# Aces and Eights Blackjack

by Frank Scoblete

This lesson is about Aces and Eights and strategic Blackjack.
There is one and only one way to play certain hands in the game of blackjack for the basic strategy player.  Quick refresher: Basic strategy is the computer-derived rules for the playing of every player hand against every possible dealer upcard.

In this lesson, several example hands and strategies about how to play aces and eights blackjack together or as pairs of 8s or aces are detailed.
For example, take a hand of 16. No matter how you slice it, a hand of 16 is a rotten hand. Hit it and you will bust over 60 percent of the time; stand and the dealer will have to bust. You will be a big loser when you stand as well, around 70 percent of the time.
But a 16 composed of two 8s is an entirely different matter. In fact, very few players even think of two 8s as a 16; they merely think of it as an opportunity to split. It is an absolute truism in blackjack that every time you see those two 8s, you split them. Yes, you split them against aces and 10s and deuces and 3s.
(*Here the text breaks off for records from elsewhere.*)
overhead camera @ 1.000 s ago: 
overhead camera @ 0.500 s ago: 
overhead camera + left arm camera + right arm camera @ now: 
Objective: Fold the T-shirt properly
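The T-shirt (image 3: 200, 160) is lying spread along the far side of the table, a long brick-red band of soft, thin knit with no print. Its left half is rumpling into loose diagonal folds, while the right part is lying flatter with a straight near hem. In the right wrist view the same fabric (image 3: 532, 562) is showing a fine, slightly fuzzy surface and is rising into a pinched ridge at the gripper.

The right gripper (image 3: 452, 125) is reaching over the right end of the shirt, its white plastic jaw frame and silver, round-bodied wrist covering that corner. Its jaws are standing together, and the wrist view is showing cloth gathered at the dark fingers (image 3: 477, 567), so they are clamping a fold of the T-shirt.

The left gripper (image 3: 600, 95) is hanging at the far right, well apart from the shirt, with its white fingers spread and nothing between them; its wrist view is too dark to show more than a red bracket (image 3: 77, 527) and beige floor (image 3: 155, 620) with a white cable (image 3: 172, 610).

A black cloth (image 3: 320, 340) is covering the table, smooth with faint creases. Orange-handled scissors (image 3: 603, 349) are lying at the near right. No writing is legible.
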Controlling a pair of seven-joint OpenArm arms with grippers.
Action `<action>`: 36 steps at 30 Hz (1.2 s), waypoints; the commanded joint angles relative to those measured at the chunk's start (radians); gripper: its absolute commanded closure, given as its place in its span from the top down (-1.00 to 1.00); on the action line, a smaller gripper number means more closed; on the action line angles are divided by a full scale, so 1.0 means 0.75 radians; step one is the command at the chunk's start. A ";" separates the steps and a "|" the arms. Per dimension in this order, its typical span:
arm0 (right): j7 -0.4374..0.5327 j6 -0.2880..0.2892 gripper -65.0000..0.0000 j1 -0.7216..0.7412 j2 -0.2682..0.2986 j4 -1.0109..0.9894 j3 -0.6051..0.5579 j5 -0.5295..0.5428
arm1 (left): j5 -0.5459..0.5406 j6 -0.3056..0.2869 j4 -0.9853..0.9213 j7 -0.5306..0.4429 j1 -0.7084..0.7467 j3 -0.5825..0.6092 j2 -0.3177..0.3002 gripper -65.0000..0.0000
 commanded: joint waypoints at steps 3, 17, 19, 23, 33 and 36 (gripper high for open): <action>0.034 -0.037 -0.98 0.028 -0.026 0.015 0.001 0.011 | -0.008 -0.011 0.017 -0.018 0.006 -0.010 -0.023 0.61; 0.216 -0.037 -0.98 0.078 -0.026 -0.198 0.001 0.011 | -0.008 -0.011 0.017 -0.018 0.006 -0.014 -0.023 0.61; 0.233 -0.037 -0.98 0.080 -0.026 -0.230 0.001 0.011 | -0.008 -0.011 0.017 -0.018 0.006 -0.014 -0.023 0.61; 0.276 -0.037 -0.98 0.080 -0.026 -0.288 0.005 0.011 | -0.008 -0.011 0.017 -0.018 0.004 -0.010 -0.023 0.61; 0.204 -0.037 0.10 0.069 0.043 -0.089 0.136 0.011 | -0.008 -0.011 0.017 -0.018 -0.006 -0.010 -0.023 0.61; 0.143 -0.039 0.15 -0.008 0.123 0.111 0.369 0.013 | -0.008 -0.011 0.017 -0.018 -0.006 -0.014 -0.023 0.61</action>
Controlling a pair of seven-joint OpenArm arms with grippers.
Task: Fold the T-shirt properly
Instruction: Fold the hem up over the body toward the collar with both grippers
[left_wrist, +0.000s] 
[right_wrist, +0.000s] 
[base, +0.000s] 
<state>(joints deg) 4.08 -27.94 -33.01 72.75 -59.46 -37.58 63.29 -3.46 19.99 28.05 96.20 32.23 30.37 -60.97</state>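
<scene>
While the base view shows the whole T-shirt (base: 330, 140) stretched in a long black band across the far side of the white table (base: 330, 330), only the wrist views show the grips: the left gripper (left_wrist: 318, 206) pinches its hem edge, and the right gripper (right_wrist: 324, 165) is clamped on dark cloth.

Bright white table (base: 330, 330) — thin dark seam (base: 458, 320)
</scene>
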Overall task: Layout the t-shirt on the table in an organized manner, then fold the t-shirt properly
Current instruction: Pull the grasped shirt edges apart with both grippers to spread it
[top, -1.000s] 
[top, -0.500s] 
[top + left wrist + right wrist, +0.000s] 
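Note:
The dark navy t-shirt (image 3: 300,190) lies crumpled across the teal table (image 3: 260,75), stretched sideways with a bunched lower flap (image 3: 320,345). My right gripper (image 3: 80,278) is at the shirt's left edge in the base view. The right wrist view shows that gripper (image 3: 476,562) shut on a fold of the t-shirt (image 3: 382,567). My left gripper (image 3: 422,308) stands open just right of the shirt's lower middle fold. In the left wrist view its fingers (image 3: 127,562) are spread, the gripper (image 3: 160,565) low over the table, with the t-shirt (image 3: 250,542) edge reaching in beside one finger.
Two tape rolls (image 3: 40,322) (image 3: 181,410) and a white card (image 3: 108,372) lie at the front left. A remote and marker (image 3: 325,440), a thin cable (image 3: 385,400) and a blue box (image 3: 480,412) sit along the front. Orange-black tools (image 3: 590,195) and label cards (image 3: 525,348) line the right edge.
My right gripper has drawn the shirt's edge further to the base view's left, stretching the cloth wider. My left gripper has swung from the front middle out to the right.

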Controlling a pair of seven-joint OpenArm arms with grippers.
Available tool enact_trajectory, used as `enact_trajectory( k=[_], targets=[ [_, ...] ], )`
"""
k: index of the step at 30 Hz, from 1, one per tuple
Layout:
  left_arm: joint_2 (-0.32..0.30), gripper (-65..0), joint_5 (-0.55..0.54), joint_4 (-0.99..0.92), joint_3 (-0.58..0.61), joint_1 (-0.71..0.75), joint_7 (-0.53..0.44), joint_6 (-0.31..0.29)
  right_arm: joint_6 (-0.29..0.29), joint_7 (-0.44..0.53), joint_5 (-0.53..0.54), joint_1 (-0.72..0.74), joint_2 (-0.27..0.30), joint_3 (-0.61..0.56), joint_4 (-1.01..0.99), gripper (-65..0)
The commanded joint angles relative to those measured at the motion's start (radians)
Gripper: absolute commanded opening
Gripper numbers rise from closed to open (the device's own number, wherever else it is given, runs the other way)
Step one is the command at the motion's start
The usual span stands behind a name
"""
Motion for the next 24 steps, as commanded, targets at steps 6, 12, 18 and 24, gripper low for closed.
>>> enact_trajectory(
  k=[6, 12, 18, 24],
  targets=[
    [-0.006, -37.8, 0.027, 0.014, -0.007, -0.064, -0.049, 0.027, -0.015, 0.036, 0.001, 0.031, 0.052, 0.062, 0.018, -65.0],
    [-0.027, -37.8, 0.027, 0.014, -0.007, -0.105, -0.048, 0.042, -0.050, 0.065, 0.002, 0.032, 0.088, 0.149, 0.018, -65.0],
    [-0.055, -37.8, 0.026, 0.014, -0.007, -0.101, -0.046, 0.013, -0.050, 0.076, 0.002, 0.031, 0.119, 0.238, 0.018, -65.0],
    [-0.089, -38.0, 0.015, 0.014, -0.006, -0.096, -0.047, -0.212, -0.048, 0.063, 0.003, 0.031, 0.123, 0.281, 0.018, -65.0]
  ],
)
You split them against whatever that dealer shows. That is a clear, concise, precise and ironclad rule! No exceptions. No debates.

Aces and Eights blackjack: eight pairs strategy
Does this mean that a pair of 8s is a winning hand? Against some dealer upcards it is -- specifically 2 through 7, assuming you can double after splits. You will win more money by splitting than you will by standing or hitting.
But a pair of 8s is a losing hand against 8 through ace. So why do you split? Because you actually lose less money by splitting than you do by standing or hitting. A starting hand of 8 is a stronger starting hand than 16. When you split, you give yourself a starting blackjack hand of 8. Again, a starting hand of 8 against 8s through aces is a loser but it loses less.
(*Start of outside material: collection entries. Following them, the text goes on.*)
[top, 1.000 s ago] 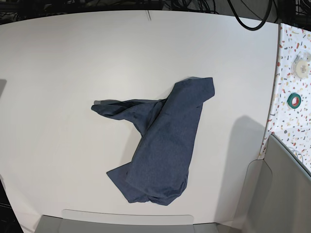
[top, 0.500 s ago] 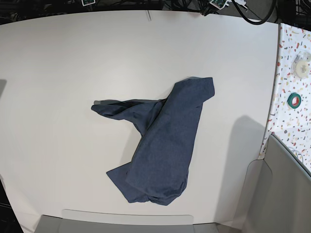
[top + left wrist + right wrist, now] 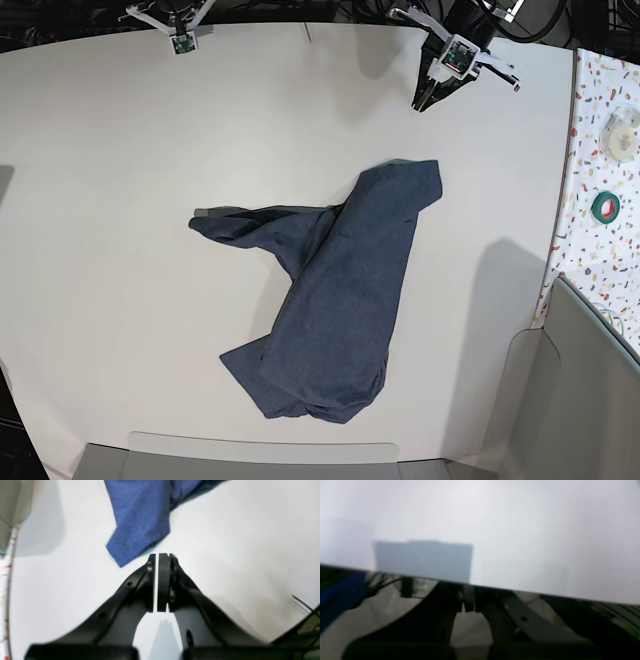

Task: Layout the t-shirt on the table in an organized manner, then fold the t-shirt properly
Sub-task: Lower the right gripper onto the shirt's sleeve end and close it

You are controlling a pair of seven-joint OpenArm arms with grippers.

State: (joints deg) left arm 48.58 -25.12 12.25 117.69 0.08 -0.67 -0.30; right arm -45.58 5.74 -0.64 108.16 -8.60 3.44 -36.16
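The dark heathered navy-blue, soft cotton t-shirt (image 3: 330, 300) lies crumpled in a heap near the middle of the big plain white flat table (image 3: 120, 200). It is not spread out yet, so the laying-out step looks like it has not begun. Its long side runs on a slant, from a corner at the upper right of the base view down to a bunched lump near the bottom edge, and one twisted arm of cloth sticks out to the left. No white letters show. The left claw (image 3: 424, 100) is the nearer one. It hangs over the bare table at the top right of the base view, just beyond the shirt's upper corner and apart from it. In the left wrist view that blue corner (image 3: 140, 530) sits just ahead of the black claw tips and a bit to the left, not touching them. The tips are pressed close together with only a thin slit between them, and they hold nothing. The arm leans in from the far edge, pointing down toward the shirt. The right claw (image 3: 183, 40) is at the far edge on the top left, well apart from the shirt. Its own view is blurry, but its tips (image 3: 468, 602) look shut and empty, hanging past the table edge.
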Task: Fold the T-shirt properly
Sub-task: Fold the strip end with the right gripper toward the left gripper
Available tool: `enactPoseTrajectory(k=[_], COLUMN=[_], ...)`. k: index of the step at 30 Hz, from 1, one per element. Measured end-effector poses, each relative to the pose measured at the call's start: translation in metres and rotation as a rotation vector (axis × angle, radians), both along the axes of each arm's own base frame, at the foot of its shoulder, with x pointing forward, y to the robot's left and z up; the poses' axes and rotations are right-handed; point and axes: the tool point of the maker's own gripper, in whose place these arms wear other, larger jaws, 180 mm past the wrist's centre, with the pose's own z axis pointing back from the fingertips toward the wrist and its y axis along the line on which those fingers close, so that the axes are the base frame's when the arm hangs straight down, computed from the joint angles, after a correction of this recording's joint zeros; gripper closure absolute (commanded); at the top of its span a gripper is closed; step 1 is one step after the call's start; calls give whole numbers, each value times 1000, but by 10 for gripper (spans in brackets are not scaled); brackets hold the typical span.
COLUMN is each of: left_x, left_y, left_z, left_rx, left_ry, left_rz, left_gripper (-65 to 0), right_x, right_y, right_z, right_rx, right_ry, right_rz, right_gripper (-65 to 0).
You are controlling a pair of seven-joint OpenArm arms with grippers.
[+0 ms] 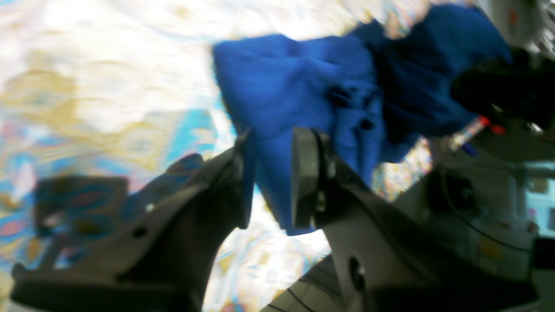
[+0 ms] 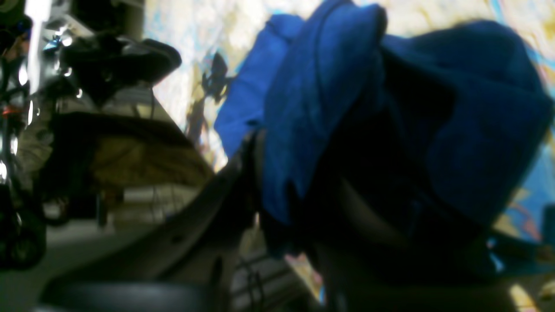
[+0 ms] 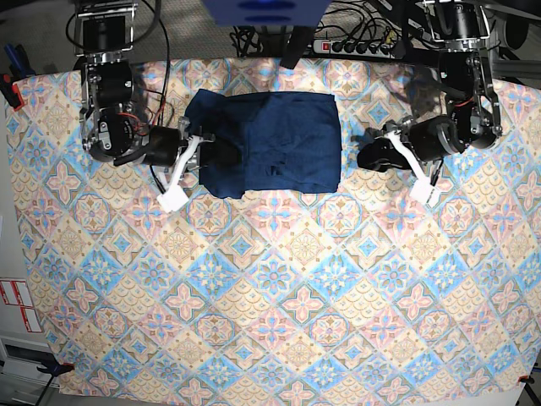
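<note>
Nearest, only bare patterned bench (image 3: 270, 321). Farther back, right gripper (image 3: 207, 150) clamped on the T-shirt (image 3: 279, 139) at its side edge, likely to draw a fold across. Opposite, left gripper (image 3: 365, 157) narrow; cannot tell whether gripping cloth. Lying roughly rectangular, far centre.

The shirt (image 3: 270, 142) lies on the tablecloth (image 3: 270, 288) between the two grippers. A fold of it sits between the fingers (image 1: 303, 173) of the left gripper (image 1: 271, 182); more of it bunches over the right gripper (image 2: 277, 186).
</note>
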Motion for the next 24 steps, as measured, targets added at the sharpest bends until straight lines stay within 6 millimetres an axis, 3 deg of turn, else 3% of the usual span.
enactPoseTrajectory(k=[4,9,15,20,24], left_x=[-3,-7,-10,-13,-14], left_y=[2,4,11,8,12], left_z=[-1,-4,-13,-19,-22], left_rx=[-8,2,67,87,109], left_ry=[6,18,38,50,55], left_rz=[14,14,11,13,12], left_gripper=[-132,-132,-132,-132,-132], right_x=[-10,-7,-3,-3,-6], right_y=[23,29,69,73,89], right_z=[1,3,24,22,25], right_rx=[23,-9,5,-87,-132], right_ry=[8,-15,-83,-157,-264], right_rz=[57,119,288,431,573], right_gripper=[-1,-2,-2,-2,-2])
Aces and Eights blackjack: aces pairs strategy
It is also true that you always split aces against every dealer upcard and for essentially the same reasons. You will win more or lose less when you do so.
A 2 or 12 composed of two aces is not a very strong hand to hit. But a single ace is a very powerful card. It can be paired with a ten approximately 32 percent of the time for a 21 depending on the dealer upcard and number of decks in play. It can be paired with a 9 approximately eight percent of time for a total of 20 and it can be paired with an 8 approximately eight percent of the time for a total of 19. That means approximately 48 percent of the time; you have a strong possibility of a winning hand, as the average winning hand in blackjack is approximately an 18.8. Splitting a pair of aces is a winning move in most cases.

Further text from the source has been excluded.